A comprehensive theoretical and experimental investigation of dehydro Diels-Alder reactions examining the evolution of the cyclic allene intermediates under conditions for intramolecular and ionic and radical intermolecular cycloaromatization processes is reported. Theoretical calculations showed that the most favored intramolecular path for cycloaromatization of 1,2,4-cyclohexatriene 4 and its benzoannulated derivative 14, strained cyclic allenes, consists of a pair of successive [1,2] H shifts rather than a [1,5] shift. Cycloaromatization of cyclic allenes may follow both inter- and intramolecular pathways, depending on the experimental conditions (use of protic or aprotic solvents).

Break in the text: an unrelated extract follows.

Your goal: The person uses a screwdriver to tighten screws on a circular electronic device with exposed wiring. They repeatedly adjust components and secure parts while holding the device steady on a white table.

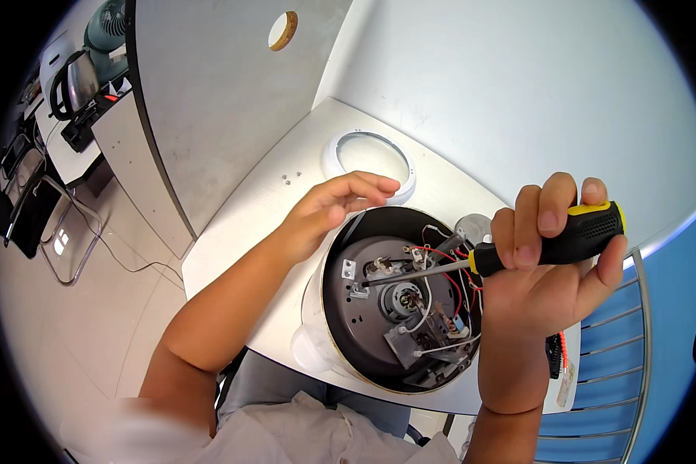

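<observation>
A round appliance body [340, 340], which looks like an upturned rice cooker, stands with its underside exposed. Inside show a dark metal plate [363, 329], brackets, and red and white wires [464, 290]. My right hand [553, 255] grips a screwdriver [584, 236] by its black and yellow handle. The shaft slants down to the left, and its tip is at a small metal bracket [359, 290] on the plate; whether it touches a screw I cannot tell. My left hand [336, 205] hovers by the far-left rim with fingers stretched out, holding nothing.
A white ring [332, 158] lies behind the appliance, with several small screws [290, 179] to its left. Grey [224, 93] and white [518, 93] panels border the white table [236, 251]. A metal rack [646, 332] stands at right; a kettle [81, 81] sits far left.
</observation>
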Action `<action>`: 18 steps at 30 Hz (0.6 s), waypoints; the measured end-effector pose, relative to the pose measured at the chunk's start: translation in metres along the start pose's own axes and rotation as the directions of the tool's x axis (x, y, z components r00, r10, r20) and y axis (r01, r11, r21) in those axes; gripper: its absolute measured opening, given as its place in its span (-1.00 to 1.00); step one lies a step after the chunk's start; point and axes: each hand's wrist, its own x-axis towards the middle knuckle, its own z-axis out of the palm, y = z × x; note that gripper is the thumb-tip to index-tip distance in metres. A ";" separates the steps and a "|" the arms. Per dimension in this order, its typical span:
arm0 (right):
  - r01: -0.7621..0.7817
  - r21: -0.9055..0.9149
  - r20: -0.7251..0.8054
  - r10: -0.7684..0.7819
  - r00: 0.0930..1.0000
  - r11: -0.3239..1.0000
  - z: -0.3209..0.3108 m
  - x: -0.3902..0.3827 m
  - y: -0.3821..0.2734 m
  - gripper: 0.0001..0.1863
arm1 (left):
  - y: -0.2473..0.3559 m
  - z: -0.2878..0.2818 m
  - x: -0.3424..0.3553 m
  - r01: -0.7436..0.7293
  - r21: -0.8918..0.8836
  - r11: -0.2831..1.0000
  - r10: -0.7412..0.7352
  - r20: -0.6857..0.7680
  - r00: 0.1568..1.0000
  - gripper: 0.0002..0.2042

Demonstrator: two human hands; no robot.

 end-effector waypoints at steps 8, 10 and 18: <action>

For synthetic purposes, the best procedure is to use a protic solvent to promote the ionic intermolecular route, the fastest and highest yielding. When the reaction is carried out in CCl4, intermolecular radical addition of chlorine to the cyclic allene competes with intramolecular aromatization paths. Theoretical calculations predict a low barrier for the reaction of cyclic allenes with carbon tetrachloride, and that the cyclic allenes act as nucleophiles in this reaction.